As always when you find this sort of discrepancy in behavior, evolutionary thinking demands an explanation, particularly when there is an obvious downside to increasing the length of copulation. First, during the act, you are vulnerable to attack, and second, the longer you have sex, the more precious energy you are using. The answer lies in the pair-bond. It turns out that sex in humans is much more about developing a bond than it is about procreation. Not that procreation isn’t essential. Obviously, that’s what all this is about at the end of the day. But that is just an occasional by-product. In fact, if you looked at human sex from the standpoint of efficiency, it’s a disaster. Even during their most fertile years, many couples can take months to conceive.
Once you look at sexual activity primarily as a way to strengthen the pair-bond, though, you can begin to make sense of a variety of oddities about human beings. For instance, women have a tipped vagina, which promotes more intimate face-to-face copulation, and large breasts, which are on permanent display and act as a constant advertisement of sexual receptivity totally disconnected from ovulation. In contrast, most female mammals only develop enlarged breasts when they are pregnant. Ethologist Desmond Morris argues that various other features—fleshy earlobes, protruding noses, and everted lips—are also designed to promote face-to-face copulation. Even the loss of body hair was possibly a means of promoting the pair-bond.

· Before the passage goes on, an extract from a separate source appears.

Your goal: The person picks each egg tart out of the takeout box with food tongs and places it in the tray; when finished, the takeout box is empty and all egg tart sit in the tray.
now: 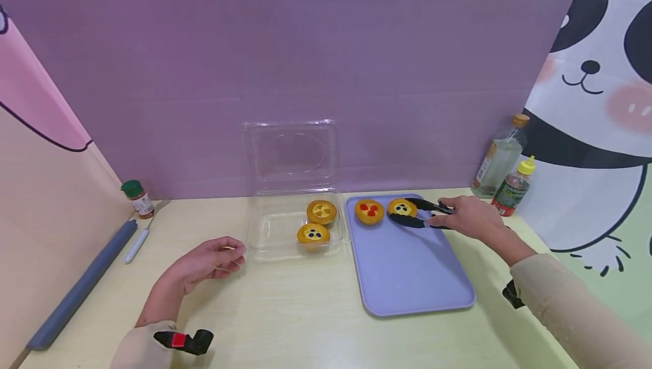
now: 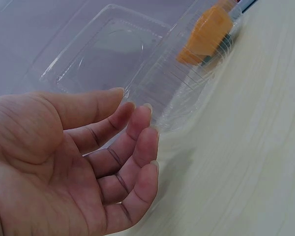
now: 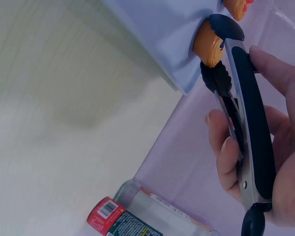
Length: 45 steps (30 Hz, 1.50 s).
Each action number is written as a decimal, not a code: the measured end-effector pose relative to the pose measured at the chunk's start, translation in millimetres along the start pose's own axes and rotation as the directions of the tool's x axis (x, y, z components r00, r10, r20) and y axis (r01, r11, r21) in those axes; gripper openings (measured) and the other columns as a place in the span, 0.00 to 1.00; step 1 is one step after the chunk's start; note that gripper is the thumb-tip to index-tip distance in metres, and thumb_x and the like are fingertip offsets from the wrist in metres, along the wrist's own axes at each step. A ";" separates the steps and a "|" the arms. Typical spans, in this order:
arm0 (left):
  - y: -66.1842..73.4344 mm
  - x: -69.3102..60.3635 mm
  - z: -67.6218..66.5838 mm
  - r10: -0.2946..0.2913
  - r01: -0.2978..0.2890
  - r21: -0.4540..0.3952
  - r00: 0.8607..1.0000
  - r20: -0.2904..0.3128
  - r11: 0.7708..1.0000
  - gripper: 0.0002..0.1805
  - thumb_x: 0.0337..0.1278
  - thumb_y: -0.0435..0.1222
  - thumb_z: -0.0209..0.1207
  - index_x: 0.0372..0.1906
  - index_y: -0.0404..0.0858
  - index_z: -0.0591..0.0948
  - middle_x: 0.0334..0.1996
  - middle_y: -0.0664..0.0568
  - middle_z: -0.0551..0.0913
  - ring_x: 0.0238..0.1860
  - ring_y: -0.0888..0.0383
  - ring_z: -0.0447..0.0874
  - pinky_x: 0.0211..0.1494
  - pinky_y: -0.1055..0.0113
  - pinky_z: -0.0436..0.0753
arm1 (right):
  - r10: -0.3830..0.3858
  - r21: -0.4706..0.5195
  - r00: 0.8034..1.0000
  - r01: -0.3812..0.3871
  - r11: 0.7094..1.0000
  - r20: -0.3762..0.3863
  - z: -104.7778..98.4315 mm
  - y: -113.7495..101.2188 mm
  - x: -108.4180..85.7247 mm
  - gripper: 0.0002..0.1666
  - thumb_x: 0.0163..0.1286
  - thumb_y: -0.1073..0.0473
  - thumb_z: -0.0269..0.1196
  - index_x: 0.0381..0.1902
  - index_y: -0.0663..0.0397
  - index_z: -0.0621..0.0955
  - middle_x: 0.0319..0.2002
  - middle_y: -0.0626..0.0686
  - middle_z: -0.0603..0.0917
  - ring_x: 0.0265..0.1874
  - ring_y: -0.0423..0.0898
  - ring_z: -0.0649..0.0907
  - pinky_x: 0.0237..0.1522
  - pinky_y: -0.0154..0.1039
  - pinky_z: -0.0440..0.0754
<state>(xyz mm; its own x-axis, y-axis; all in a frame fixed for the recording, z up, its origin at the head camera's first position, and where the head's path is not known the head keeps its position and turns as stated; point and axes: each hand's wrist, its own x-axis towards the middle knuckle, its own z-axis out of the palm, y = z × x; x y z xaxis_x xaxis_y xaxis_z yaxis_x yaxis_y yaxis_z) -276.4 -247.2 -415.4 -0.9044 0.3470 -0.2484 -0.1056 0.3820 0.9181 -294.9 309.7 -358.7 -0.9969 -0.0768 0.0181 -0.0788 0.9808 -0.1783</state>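
Note:
My right hand (image 1: 472, 217) grips black-and-silver tongs (image 3: 253, 123). Their black tips lie on either side of an egg tart with dark berries (image 1: 401, 207) at the far right of the lilac tray (image 1: 407, 278). Left of it on the tray sits a tart with red pieces (image 1: 369, 211). At the front left corner of a clear plastic clamshell box (image 1: 275, 230), the thumb and index finger of my left hand (image 1: 216, 256) pinch its edge; the other fingers curl loosely. Inside the open box are a tart with a pale cross pattern (image 1: 321, 211) and another berry tart (image 1: 313, 234).
Two bottles, one with a cork-coloured cap (image 1: 501, 159) and one with a yellow cap (image 1: 514, 188), stand behind the right hand. A green-lidded jar (image 1: 137, 198), a white-handled fork (image 1: 136, 245) and a long blue-grey roll (image 1: 84, 287) lie along the left side.

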 end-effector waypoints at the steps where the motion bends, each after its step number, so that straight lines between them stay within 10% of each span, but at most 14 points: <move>1: 0.6 -0.1 0.1 -0.001 0.001 0.000 1.000 -0.002 1.000 0.20 0.74 0.41 0.53 0.58 0.30 0.72 0.42 0.50 0.83 0.42 0.56 0.81 0.46 0.63 0.81 | 0.002 0.001 1.000 -0.002 1.000 0.003 -0.3 -0.1 0.0 0.50 0.59 0.27 0.65 0.70 0.52 0.74 0.31 0.53 0.87 0.25 0.46 0.80 0.17 0.41 0.69; 45: -1.1 0.9 0.7 0.008 -0.008 0.002 1.000 0.006 1.000 0.18 0.75 0.41 0.53 0.57 0.31 0.73 0.41 0.51 0.83 0.41 0.56 0.81 0.45 0.63 0.81 | -0.006 0.028 0.998 0.008 1.000 -0.063 -18.3 -10.1 -10.1 0.58 0.54 0.21 0.65 0.72 0.52 0.71 0.51 0.61 0.86 0.37 0.55 0.86 0.19 0.41 0.71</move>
<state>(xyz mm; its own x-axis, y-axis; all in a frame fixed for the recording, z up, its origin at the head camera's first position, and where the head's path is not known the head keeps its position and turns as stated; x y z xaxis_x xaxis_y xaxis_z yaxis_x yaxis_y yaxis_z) -276.8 -246.7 -416.8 -0.9025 0.3554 -0.2433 -0.0979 0.3808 0.9194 -283.9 303.9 -339.0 -0.9942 -0.0713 0.0810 -0.0867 0.9748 -0.2055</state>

Perhaps most important, women developed concealed ovulation, which makes it impossible for men to tell when it’s the ideal time to mate. This makes her distinct among primate females, all of which have visible displays of their fertility (think of certain primates in which the females buttocks turn bright red during estrus). Further confounding male efforts to determine the time of peak fertility, women do not limit their sexual activity to the time they are ovulating. These developments likely played a crucial role in cementing her bond with a man. Instead of guarding a woman jealously for a few days during ovulation, the man had to develop a long-term relationship to try to ensure that her offspring would also be his. Anthropologist Helen Fisher has called this the “sex contract” that evolved to secure women the help they needed to raise their children.
CHEAP SPERM AND PRECIOUS EGGS
So, with all of these traits to promote pair-bonds, everything should be great when it comes to the relationship between a man and a woman, right? Unfortunately, no. To understand why, we need to explore the crucial role of two largely unmentioned participants in all of this pair-bonding, the sperm and the egg. It is at their fruitful conjunction that everything happens. But what they do to get there and how their carriers (i.e., men and women) feel about that journey makes all the difference.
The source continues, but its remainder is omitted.